一作一作は非常に読みやすくて面白く、オール讀物の連載として載っていたら、毎号楽しみにするだろうという気持ちはわかるのですが、同じテイストの作品の五本組みは正直言って少しクドイ。
そうそう、最初の「空中ブランコ」と最後の「女流作家」という作品は非常に良くできているなと思ったのですが、「女流作家」の主人公のジレンマと同じように、テイストが一緒なんですよ。
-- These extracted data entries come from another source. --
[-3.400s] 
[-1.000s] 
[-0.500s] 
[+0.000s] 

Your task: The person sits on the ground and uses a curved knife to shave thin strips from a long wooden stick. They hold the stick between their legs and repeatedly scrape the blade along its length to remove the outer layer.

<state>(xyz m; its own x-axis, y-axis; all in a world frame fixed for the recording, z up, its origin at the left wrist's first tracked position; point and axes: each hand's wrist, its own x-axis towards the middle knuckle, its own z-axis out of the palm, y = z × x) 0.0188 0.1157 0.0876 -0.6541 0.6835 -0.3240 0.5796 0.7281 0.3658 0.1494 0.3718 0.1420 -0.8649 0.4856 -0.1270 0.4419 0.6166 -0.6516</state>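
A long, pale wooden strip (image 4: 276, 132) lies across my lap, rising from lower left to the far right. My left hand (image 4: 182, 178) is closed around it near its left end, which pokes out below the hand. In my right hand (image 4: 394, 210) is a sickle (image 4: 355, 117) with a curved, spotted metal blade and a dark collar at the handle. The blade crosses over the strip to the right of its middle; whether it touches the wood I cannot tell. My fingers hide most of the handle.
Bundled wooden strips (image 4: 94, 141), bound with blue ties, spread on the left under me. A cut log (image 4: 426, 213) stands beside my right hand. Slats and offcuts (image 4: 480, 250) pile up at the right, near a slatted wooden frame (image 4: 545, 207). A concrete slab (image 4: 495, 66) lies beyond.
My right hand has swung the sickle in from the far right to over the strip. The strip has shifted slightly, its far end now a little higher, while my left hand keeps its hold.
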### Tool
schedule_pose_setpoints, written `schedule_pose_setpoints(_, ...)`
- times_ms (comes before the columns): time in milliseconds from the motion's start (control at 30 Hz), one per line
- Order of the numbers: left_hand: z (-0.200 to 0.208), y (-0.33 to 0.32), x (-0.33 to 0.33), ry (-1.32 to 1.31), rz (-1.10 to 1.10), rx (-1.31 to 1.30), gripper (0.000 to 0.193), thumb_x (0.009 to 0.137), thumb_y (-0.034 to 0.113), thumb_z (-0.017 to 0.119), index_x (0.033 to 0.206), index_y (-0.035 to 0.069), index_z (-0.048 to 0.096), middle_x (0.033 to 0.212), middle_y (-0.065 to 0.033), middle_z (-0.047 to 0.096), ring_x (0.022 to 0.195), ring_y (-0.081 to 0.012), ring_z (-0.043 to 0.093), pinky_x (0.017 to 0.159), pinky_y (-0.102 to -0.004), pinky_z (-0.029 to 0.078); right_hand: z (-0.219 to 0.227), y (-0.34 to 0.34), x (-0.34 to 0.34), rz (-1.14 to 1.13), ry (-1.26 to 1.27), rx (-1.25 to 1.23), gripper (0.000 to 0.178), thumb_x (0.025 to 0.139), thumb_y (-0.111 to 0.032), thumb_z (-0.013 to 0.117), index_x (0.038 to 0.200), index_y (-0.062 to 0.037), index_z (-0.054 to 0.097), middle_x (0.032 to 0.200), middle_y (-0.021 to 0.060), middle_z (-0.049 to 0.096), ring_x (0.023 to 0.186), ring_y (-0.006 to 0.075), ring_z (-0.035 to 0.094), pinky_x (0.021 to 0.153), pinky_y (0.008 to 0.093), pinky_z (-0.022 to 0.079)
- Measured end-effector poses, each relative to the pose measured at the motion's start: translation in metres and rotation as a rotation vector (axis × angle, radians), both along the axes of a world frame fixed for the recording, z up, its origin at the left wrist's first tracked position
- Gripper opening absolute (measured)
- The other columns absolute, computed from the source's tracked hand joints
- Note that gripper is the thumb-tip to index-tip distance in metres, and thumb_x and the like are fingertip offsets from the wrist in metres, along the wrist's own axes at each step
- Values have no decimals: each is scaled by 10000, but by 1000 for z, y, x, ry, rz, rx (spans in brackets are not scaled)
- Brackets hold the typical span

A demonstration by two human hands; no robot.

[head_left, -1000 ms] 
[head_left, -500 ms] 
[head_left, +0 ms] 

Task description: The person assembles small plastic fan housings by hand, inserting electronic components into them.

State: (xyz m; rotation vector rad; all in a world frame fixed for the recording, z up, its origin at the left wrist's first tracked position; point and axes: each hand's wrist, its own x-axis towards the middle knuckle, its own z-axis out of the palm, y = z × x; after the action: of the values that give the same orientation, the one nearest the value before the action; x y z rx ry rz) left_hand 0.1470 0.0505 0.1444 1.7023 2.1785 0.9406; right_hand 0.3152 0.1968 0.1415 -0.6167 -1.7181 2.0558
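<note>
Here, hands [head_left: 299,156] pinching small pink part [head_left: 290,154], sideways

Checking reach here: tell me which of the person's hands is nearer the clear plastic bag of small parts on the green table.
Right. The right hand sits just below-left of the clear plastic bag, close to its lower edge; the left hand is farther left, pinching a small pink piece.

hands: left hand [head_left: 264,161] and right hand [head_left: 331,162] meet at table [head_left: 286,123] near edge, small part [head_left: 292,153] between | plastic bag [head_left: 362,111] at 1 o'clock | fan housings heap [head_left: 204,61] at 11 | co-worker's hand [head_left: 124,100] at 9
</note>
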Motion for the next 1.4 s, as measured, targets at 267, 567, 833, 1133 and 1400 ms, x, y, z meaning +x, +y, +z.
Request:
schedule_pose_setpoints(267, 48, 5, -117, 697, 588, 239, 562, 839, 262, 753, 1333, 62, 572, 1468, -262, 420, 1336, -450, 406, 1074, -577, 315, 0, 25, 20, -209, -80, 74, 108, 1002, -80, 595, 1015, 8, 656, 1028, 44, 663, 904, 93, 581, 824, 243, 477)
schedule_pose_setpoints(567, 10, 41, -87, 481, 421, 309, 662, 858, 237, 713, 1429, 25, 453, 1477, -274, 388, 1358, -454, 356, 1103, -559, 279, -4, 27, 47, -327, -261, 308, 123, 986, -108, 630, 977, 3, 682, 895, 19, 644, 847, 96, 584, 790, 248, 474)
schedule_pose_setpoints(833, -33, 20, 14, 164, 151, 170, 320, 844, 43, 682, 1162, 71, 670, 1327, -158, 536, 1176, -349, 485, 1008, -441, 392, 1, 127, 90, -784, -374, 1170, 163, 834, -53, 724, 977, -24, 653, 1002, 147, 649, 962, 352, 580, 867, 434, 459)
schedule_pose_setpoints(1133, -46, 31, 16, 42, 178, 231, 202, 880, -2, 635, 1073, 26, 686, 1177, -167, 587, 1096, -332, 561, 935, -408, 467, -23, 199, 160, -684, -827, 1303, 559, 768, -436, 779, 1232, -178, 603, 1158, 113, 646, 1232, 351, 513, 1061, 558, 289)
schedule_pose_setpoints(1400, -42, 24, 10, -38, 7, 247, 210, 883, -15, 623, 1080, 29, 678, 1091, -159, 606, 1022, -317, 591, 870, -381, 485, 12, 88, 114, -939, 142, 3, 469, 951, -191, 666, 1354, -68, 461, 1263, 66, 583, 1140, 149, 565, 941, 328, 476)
全ての物語で。

それはね、主人公の伊良部先生のキャラが一つだから仕方が無いといわれればそうなのかもしれないんだけれど。
直木賞の受賞作だと思って読むと…微妙ですね。

これだったら、こっちのほうが良かったかも。
風に舞いあがるビニールシート
風に舞いあがるビニールシート
森 絵都


こちらのね森さんはね技巧的にものすごく技術が高い!って思われるんですよ、読んでると。
まー難しい言葉で書くと、わかりにくいんだけど、簡単に言うと読み終わった後に
「うまいなー」と思うの。
一話一話に複線を敷いてあったりして、非常に上手!アッパレ!な感じ。
お話の内容的にはロマンチスト的部分や切なさを押してしまう部分が強く、上の空中ブランコと比較してはいけないとは思うし、全然違うジャンルのものだと思うんだけど、賞を取るという観点からいくと、コチラのほうがはるかに審査員に好まれそう。
悪く言うと、ちょっと優等生過ぎる。しかもそのはかなさが、女の子の優等生を髣髴とさせる。

どちらがどう、というわけじゃないんだけど普段はあまり読まない短編を読んだので、なんとなく比較してしまいました。